There’s actually a lot of love for the toy business by the bods in charge of Spring Fair. It was at Autumn Fair last year that the team introduced a new concept called Toys First, a chance for fledgling companies and start-ups to showcase the next steps in innovation for the toy industry at the show. It’s an area that will now be growing for Spring Fair and will be coupled by a Nursery First zone in the Younger Years section of the show.
“There is a lot of innovation going on in the toy space at the moment,” explains Hayes.
“When we operate in challenging times, it’s often that necessity is the mother of invention and I think actually it is forcing people to think harder and innovate better and tap into the idea that our businesses want newness so they are working hard to accommodate that.
“The main thing everyone is talking about is newness. We want Toy First to be a destination area with new suppliers to the industry. For me, that is my next generation of exhibitors, people that we want to help get their first foot on that retail ladder.”
Hayes has a keen eye on the trends in the toy space, too, noting that he expects to see not only plenty of collectables lining Hall 5 at this year’s show running February 3rd to 7th, but also plenty of ethically sourced wooden toys and bioplastics as well. It’s all part of keeping up with the changing demands of the consumer.
To that end, Spring Fair prides itself as a valuable source of information and insight into the retail scene, and while Hayes – in his role at Spring Fair- is more inline with the exhibitors than with the retailers themselves, the show is a font of knowledge on the retail scene via its extensive content programme.
“We have a a huge content programme at Spring Fair and this something that our owners ITE Events are committed to and investing heavily in,” he explains.
"This year, you have a full programme of content from online retailing right through to merchandising and everything in between.
“I would recommend coming anyway to learn about trends, future of retail, also practical things around merchandising and marketing online.

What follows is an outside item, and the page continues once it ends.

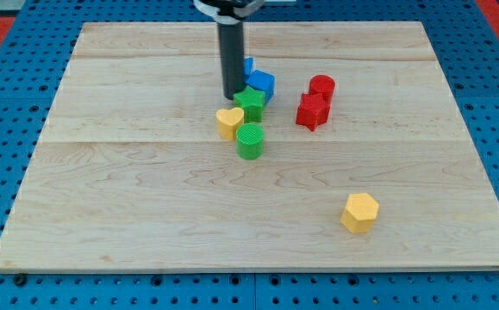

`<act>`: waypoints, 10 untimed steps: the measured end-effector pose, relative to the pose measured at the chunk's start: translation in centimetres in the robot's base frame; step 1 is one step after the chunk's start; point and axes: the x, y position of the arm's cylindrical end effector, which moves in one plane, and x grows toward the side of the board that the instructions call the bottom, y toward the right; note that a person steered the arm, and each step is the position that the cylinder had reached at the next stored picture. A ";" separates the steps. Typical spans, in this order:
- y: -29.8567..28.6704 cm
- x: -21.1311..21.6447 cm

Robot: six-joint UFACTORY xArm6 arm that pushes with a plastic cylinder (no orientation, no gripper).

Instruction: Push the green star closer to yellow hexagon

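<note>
Rod seen upright near top centre of wooden board [146,215], my tip [233,96] set down just at 10 o'clock of the green star [250,102], touching or nearly so; contact can't be confirmed. No jaws on this end effector, just a plain rod, nothing gripped.

Green star is located in the central cluster. Blue block [261,83] sits against it at 1 o'clock, a second blue block [248,65] is partly hidden behind the rod, shape unclear. Yellow heart [228,121] found at 7 o'clock of the star, green cylinder [250,141] at 6 o'clock, beside the heart.

Two red blocks placed at 3 o'clock of the star: red cylinder [321,86] with red star [312,111] touching it at 6 o'clock.

Yellow hexagon [359,212] is seen alone, well apart from the green star, at 4 to 5 o'clock of it, toward the board's bottom right
</note>
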 end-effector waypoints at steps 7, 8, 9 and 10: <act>7.2 4.2; 12.4 6.7; 11.7 11.4; 11.5 13.3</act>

Also… Brexit.
“There is plenty of content around that as well and keeping up to date with the latest trends and keeping up to date with what is going on in this space.”
So, from Hayes’ perspective, what will a successful 2019 look like, at both retail and for the toy industry? It’s a tough question, he admits, but an answer to which everyone is looking for in the same direction.
“Nobody wants to see another year like 2018, with Toys R Us going bust, others going bust,” he opines. “What people want to see is more footfall on the high street and more trade in general.
“For me, in my world, success looks like happy exhibitors and happy buyers. If people walk out of the show with the business they have done at the show, then I am happy with that. You want to see the retail sector pick back up again. We’d like to see more stability and more ability to forward plan and get back to a growth trajectory.
“Retail is a very challenging place to be in at the moment, so our main priority is to help exhibitors meet more of the right buyers so they can grow their business. We always want to grow this aspect.”